This 52-week study, also known as BLISS-52, enrolled 865 patients in 13 countries outside North America and randomized active lupus patients to 10mg/kg active drug (Belimumab, also known as Benlysta), 1 mg/kg active drug, or placebo (not containing active drug) in addition to their standard lupus medications.

Patients had to fulfill the American College of Rheumatology lupus criteria, have active lupus, and remain on a stable treatment regimen (excluding other biologic therapies or cyclophosphamide) in order to be eligible for the trial. Patients with severe lupus kidney disease and lupus-related neurologic problems were excluded.
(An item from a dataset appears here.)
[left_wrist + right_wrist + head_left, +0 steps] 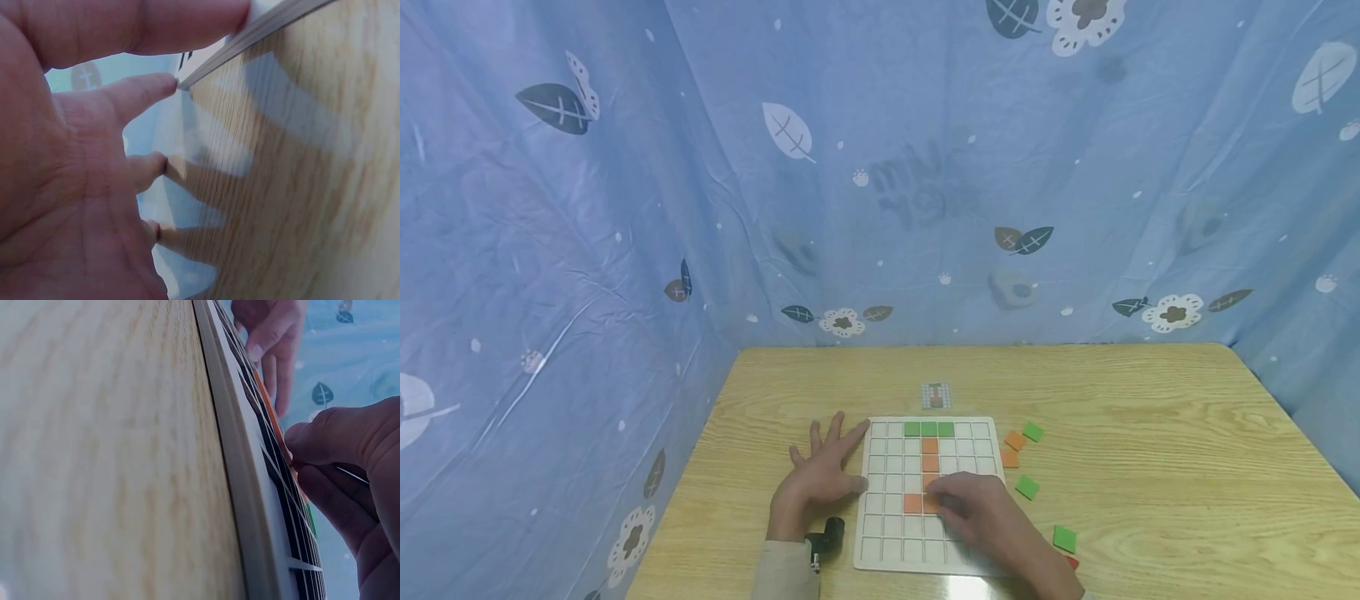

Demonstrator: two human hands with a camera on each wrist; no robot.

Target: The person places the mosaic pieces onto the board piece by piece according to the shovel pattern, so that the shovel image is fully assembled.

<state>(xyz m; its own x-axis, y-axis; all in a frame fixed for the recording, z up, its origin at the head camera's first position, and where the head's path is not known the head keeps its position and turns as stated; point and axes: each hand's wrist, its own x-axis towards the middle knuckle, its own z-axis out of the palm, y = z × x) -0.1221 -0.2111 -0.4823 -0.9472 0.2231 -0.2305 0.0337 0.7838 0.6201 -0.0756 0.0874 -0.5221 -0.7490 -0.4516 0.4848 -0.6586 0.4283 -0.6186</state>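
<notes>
A white grid board (880, 529) lies on the table. Three green tiles (928, 429) sit in a row near its top. Below them a column of orange tiles (930, 463) runs down the middle, and another orange tile (913, 503) lies to the left of the column's foot. My right hand (992, 517) pinches an orange tile (931, 505) at the column's foot, thumb and fingertips close over the grid; its fingers partly hide the tile. With fingers spread, my left hand (823, 475) touches the board's left edge, its thumb and index fingertip at the rim (250, 31).
Loose green tiles (1027, 487) and orange tiles (1015, 440) lie right of the board, with a red tile (1071, 563) partly hidden by the right forearm. A small pattern card (936, 396) lies beyond the board. Patterned blue curtains (880, 250) surround the table (1187, 467).
</notes>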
The study medication was given intravenously (through the veins) two weeks apart for the first two doses, and then every four weeks.

The study was successful in meeting its predetermined primary outcome, which was the percentage of patients with improvement by four or more points in their SELENA SLEDAI score (a validated composite clinical index measuring lupus activity in various organs) without worsening in two other clinical instruments for disease activity (physician global assessment (PGA) and BILAG (another clinical index to measure disease activity).

The response rates were 57.6%, 51.7% and 43.6% for Benlysta 10mg/kg, 1 mg/kg, and placebo, respectively (the response rates were significantly better in the active drug arms). In addition to improvement in various clinical measurements of disease activity, patients were also able to reduce steroid dosages. Notably, the drug was tolerated well and the safety profile, including the infection rate, was comparable to the placebo arm.

The Medication: Benlysta

Benlysta is a fully human monoclonal antibody that blocks the activity of a protein called B lymphocyte stimulator (BLyS). This protein has the ability to activate B-cells to produce autoantibodies (antibodies against self), which promote tissue damage in lupus.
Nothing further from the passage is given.